● **Aim of the task**: Print the listing below exactly, leaving nothing out.

● **Data shown**:

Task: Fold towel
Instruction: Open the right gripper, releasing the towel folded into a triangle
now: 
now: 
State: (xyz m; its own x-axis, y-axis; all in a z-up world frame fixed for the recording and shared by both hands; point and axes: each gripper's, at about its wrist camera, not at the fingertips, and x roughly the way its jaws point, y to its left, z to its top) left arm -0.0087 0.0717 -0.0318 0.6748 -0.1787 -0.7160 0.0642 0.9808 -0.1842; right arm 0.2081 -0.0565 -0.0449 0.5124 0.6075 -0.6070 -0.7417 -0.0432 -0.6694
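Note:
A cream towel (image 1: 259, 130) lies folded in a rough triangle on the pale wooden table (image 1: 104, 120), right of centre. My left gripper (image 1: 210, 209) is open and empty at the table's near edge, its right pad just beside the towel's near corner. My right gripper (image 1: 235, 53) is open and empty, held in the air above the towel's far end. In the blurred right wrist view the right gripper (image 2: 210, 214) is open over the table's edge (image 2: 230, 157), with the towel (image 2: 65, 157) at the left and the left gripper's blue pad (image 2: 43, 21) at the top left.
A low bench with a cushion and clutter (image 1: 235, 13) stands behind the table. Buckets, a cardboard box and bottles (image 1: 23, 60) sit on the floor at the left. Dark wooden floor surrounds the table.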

● **Finished exercise**:
Task: Fold towel
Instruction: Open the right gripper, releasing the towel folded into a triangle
now: 
now: 
State: (xyz m; its own x-axis, y-axis; all in a z-up world frame fixed for the recording and shared by both hands; point and axes: each gripper's, at about its wrist camera, not at the fingertips, and x roughly the way its jaws point, y to its left, z to its top) left arm -0.0087 0.0717 -0.0318 0.6748 -0.1787 -0.7160 0.0642 0.9808 -0.1842; right arm 0.2081 -0.0565 -0.0449 0.5124 0.6075 -0.6070 -0.7417 -0.0432 -0.6694
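Note:
A cream towel (image 1: 259, 130) lies folded in a rough triangle on the pale wooden table (image 1: 104, 120), right of centre. My left gripper (image 1: 210, 209) is open and empty at the table's near edge, its right pad just beside the towel's near corner. My right gripper (image 1: 235, 53) is open and empty, held in the air above the towel's far end. In the blurred right wrist view the right gripper (image 2: 210, 214) is open over the table's edge (image 2: 230, 157), with the towel (image 2: 65, 157) at the left and the left gripper's blue pad (image 2: 43, 21) at the top left.
A low bench with a cushion and clutter (image 1: 235, 13) stands behind the table. Buckets, a cardboard box and bottles (image 1: 23, 60) sit on the floor at the left. Dark wooden floor surrounds the table.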

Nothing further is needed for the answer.